Un sorriso che avevo faticato a tirargli fuori; ancora adesso, di tanto in tanto, lottavo per non farlo mascherare dal suo cipiglio perenne. In fondo lo amavo anche per quello, era il dettaglio che mi aveva permesso di distinguerlo tra il pubblico, quella sera d'agosto, la prima di molte altre insieme.

«Misha!» lo chiamai affrettando il passo, facendo scivolare sulle corde vocali quel nome come cioccolata calda lungo la gola dopo una giornata fredda.
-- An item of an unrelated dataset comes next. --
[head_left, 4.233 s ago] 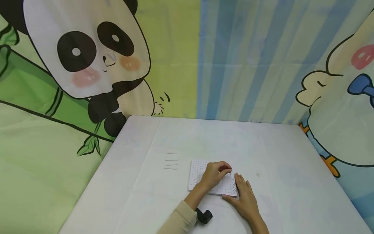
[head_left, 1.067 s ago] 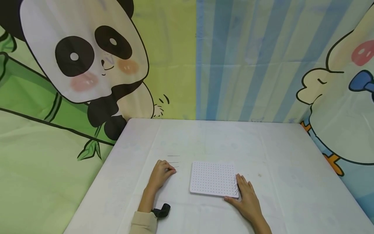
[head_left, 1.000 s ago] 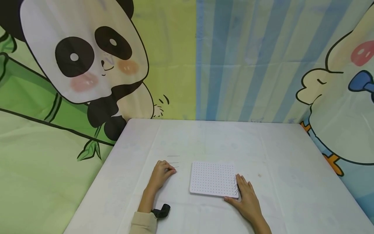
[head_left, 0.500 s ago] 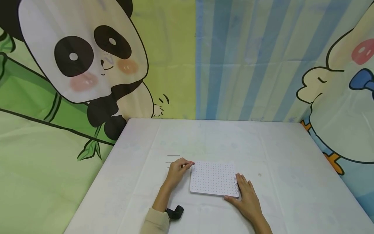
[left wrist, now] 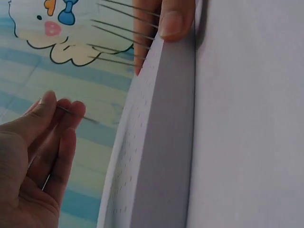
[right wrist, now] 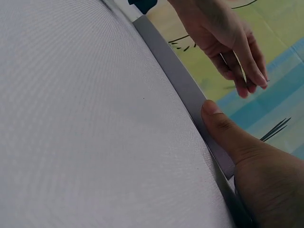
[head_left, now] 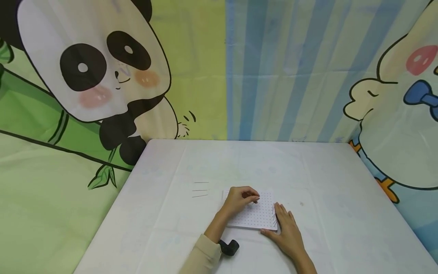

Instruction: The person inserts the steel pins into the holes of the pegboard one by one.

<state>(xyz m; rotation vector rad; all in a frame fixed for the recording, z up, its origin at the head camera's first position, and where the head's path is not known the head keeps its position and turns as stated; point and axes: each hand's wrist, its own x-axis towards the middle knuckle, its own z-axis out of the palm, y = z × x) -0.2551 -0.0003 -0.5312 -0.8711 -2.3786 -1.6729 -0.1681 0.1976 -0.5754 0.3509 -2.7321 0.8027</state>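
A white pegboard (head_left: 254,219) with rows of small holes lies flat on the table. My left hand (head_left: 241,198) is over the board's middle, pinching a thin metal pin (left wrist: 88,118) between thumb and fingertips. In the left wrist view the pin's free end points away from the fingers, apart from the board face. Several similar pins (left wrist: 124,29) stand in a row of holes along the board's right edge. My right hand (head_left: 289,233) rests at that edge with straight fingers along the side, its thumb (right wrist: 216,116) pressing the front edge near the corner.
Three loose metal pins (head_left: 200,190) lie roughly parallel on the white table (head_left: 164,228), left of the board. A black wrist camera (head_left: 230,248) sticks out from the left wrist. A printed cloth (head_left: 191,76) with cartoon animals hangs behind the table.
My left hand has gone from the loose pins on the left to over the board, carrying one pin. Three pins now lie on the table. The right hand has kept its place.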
Un soprannome del quale non mi sarei mai stancato e da cui mai mi sarei staccato.

Michele smise di parlare nell'esatto momento in cui sentì la mia voce e il suo volto si illuminò quando gli fui abbastanza vicino da potergli schioccare un bacio sulle labbra; però non lo feci, non sapendo se potesse infastidirlo una dimostrazione tale d'affetto davanti a quei due ragazzi.

Fu lui a baciare me, facendomi rimanere di stucco.

«Finalmente...» mormorò, una nuvoletta di fiato condensato si disperse nell'aria.

«Scusa, dovevo aiutare moy mama

Mi baciò ancora, questa volta rimanendo con la bocca premuta sulla mia, poi un'esclamazione improvvisa ci riscosse dal breve attimo d'intimità.

«Scusate» disse Michele, in inglese, rivolto agli altri due. «Lui è Ilias, il mio ragazzo.»

Mi spuntò un sorriso spontaneo. Anche quello era raro: essere presentato come il suo fidanzato. Doveva essere appena accaduto un miracolo di Natale, quei due dovevano avere qualcosa di speciale, non c'era altra spiegazione.

«Piacere» mi presentai allungando la mano destra.

«Fidati, è stato più un piacere per me vederti esibire con quei pettorali in bella mostra» disse quello più basso, di cui soltanto ora notai il trucco magnifico che lo rendeva somigliante alle nostre ballerine. Non seppi se ridere o mostrarmi imbarazzato, ma lui continuò: «Sono Rory» e mi strinse la mano in una morsa delicata.

«Warren» fece l'altro, anche la sua mano afferrò la mia ma con più robustezza, «il fidanzato di questo essere senza vergogna né pudore.»

Alla fine mi scappò una risata.

Erano speciali, già, non c'era alcun dubbio. Di solito ero bravo a capire le persone a una prima occhiata e fui sicuro di non essermi sbagliato neanche quella volta.

«Vi è piaciuto lo spettacolo?»

«Tantissimo!» rispose Rory. «Era da una vita che non andavo al circo, e voi siete così pieni di colore e di vita!»